Marmaduke Duke singles chronology
| "Kid Gloves" (2009) | "Rubber Lover" (2009) | "Silhouettes" (2009) |

= Rubber Lover (Marmaduke Duke song) =

"Rubber Lover" is a song written by the Scottish experimental rock group Marmaduke Duke. It is included on their second album Duke Pandemonium (2009), and was released as a single on 17 April 2009. It charted at a peak position of #12 in the UK singles charts following considerable airplay on radio stations such as BBC Radio 1. The band have described the song as a "dirty pop-ode to a rubber doll".

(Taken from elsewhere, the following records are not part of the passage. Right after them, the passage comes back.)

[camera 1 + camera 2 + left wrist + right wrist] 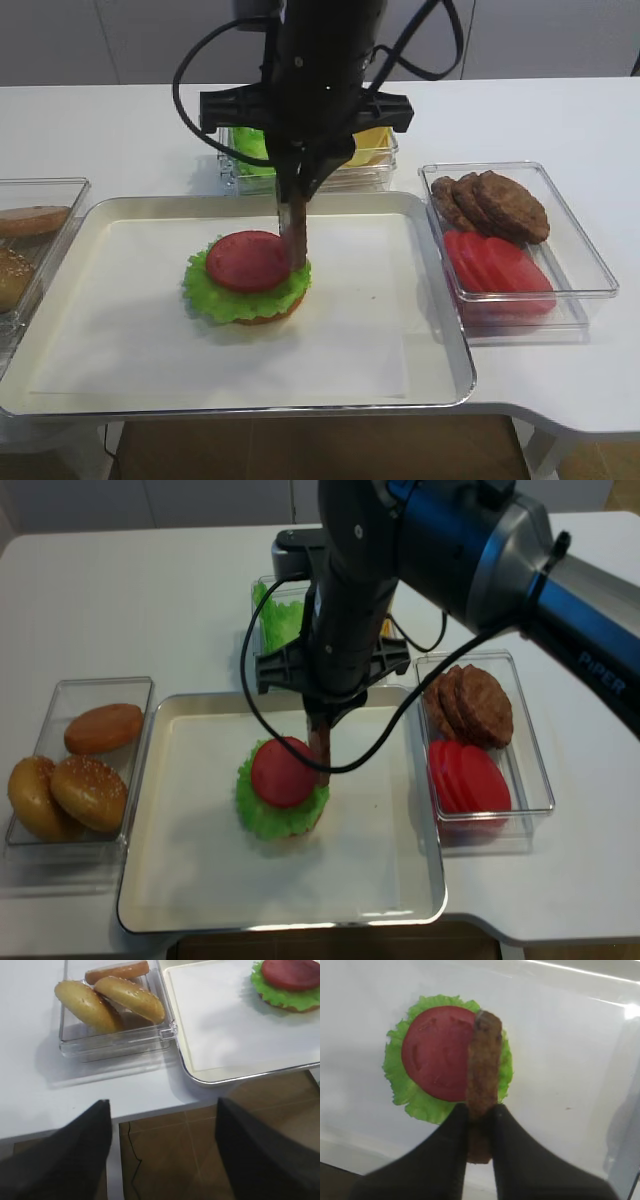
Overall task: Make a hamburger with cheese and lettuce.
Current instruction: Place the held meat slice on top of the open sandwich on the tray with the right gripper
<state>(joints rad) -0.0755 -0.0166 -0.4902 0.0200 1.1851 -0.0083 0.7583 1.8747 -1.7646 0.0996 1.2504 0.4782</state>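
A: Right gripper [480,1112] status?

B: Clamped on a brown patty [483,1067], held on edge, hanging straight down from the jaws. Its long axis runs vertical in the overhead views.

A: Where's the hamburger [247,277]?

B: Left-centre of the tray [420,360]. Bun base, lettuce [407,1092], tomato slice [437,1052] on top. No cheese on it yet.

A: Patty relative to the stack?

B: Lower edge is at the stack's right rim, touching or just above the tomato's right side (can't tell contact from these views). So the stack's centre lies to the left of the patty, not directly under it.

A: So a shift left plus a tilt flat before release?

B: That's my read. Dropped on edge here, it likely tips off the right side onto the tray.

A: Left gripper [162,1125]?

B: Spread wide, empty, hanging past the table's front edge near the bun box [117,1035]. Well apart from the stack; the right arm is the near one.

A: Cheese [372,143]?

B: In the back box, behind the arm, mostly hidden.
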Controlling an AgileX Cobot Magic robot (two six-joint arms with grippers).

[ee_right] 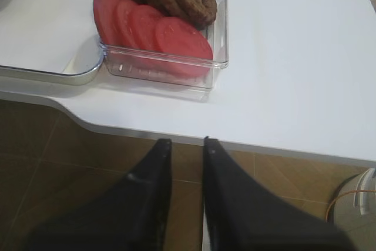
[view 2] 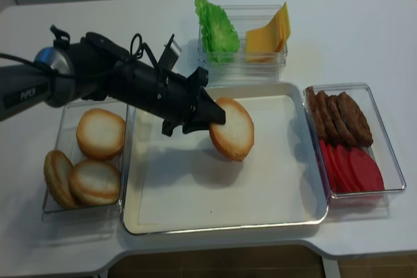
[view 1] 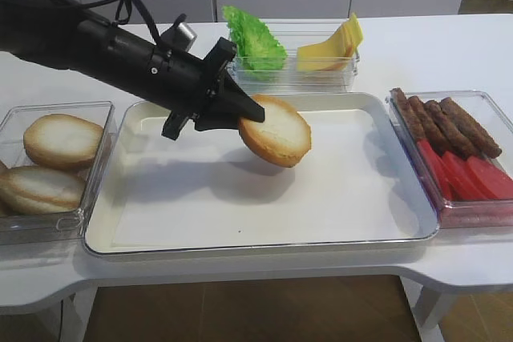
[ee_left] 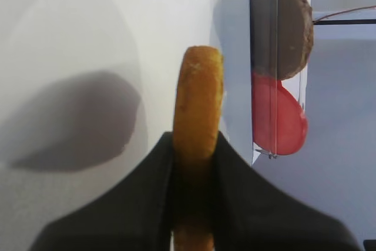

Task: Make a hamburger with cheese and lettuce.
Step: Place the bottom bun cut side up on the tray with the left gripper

The song features a sample from Billy Joel's song "Sleeping with the Television On".

==Music video==
The video is set after the "Kid Gloves" video, in a room with many girls dancing in bikinis. The Duke is playing blackjack against a pig creature, with the Crow who emerged in the previous video watching while sitting next to the Duke. The pig reveals that he has two sixes with one card still face down. The Duke flips one of his two cards over to reveal a queen of hearts. The video then zooms into the heart enters a psychedelic phrase showing the relationship between the Duke and the Crow. It returns to the card game as two girls stand on the pigs side of the table, joined by two more who sit with the Duke. The pig flips over his last card to reveal another six, scoring 18 in the game. The Duke flips over his final card to reveal the Ace of Hearts, beating him. The video again zooms into the heart, entering another strange sequence focusing on the Crow. When it returns, the two girls steal the Duke's watchstop and slip away. The Duke finds the room to be empty, with a pig mask on the table. He overturns it angrily and finds that the man who had been wearing the mask has the Crow captive.

==Critical reception==
Digital Spy's Nick Levine wrote that the song is "an early contender for most unlikely hit of the year" and went on to write, "it's compact, cheeky and perfectly formed". He also said "'Rubber Lover' has already become a bit of a radio favourite, mainly because it's very catchy indeed".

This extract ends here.